WHAT YOU WILL DO:
Write out the entire listing below exactly, with the pictures left out.

· · · ·

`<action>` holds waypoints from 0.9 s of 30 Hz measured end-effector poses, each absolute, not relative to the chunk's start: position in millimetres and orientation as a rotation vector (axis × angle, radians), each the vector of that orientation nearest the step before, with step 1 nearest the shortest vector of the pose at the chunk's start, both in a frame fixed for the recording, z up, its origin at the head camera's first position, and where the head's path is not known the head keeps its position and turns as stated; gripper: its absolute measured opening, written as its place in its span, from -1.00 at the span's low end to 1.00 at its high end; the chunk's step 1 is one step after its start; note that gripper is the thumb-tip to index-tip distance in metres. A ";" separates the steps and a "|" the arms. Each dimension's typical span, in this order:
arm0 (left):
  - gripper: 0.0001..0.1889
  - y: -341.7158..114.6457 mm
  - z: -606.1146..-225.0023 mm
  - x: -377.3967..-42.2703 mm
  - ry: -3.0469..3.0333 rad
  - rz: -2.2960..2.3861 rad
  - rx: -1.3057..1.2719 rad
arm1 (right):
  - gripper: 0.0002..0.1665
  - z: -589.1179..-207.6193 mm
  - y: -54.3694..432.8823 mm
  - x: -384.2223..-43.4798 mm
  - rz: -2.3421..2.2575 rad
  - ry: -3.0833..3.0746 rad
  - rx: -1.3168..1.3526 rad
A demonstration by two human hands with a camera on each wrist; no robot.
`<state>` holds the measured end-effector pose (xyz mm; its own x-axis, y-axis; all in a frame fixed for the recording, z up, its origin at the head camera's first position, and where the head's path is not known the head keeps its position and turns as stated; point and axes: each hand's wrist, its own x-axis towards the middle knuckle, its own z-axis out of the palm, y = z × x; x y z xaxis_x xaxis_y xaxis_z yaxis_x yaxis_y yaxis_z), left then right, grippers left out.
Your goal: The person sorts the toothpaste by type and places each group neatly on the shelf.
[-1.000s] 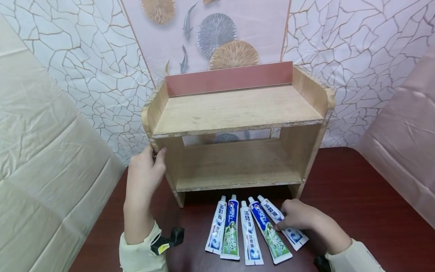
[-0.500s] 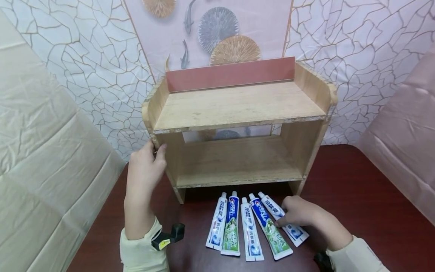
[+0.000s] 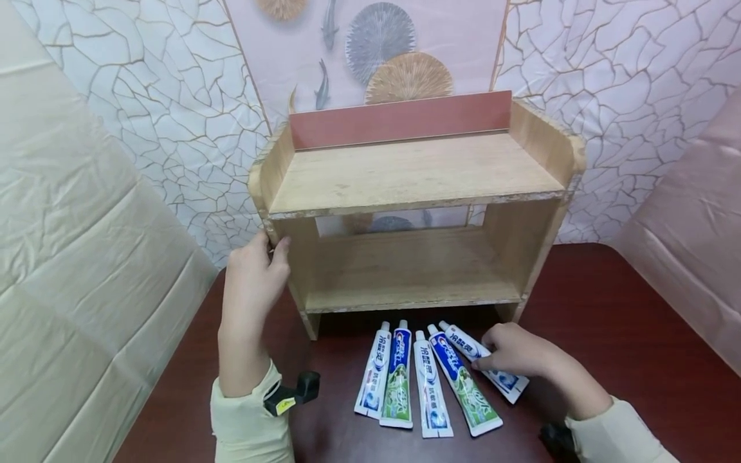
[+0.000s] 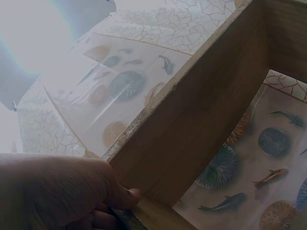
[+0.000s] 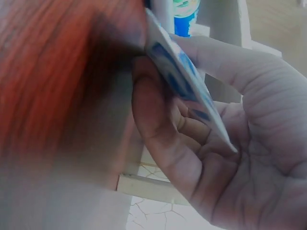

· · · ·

WRITTEN SOLUTION:
`<action>` holds waypoints from 0.9 s of 30 Hz measured end-effector poses, each absolute, not relative to the chunk's start: position in millimetres and orientation as a rotation vector (axis × angle, radians), each the vector of that orientation nearest the step before, with step 1 nearest the shortest vector of the pose at the chunk's start, both in a frame fixed for the recording, z up, its origin at the head camera's first position, and where the head's path is not known the head keeps its position and turns as stated; gripper: its absolute measured opening, written as its place in its span, from -1.00 at the span's low end to 1.00 at its high end; the chunk's step 1 is one step after its start; note that gripper is the thumb-tip to index-tip distance in metres. A ";" separates the steps and a "|" the arms. Each dimension's typical span, in this order:
arm0 (left):
  - gripper: 0.0001..0.1889
  - y: -341.7158..114.6457 mm
  - z: -606.1146..-225.0023 mm
  - x: -377.3967..-42.2703 mm
  - ry: -3.0469..3.0333 rad
  - rz: -2.2960..2.3861 rad
  - rx: -1.3057..1.2719 rad
arm1 (right):
  - gripper: 0.0002..0.1665
  - z: -589.1179..-207.6193 mm
  - y: -54.3694..432.8823 mm
  - x: -384.2223..-43.4798 mm
  - rz: -2.3421..2.2575 rad
  - ry: -3.0833..3.0746 rad
  - rx: -1.3168..1.3526 rad
A demonstration by two human hands with a camera on each wrist; no robot.
`<state>` holds the measured end-effector pose (xyz mm; its own x-axis, y-axis; all in a frame fixed for the recording, z up, its origin at the head camera's first position, and where the head's path is not known the head keeps its position and turns as stated; point and axes: each hand's wrist, its own x-axis towards the middle knuckle, its own z-axis out of the palm, y = z × x; x y z xaxis_x xaxis_y xaxis_z yaxis_x yaxis_y yaxis_z), left then right, grippers left out.
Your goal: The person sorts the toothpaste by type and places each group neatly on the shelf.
[-1.000s] 
[-0.500s] 
[+0.000s] 
[+0.000s] 
[+0.000s] 

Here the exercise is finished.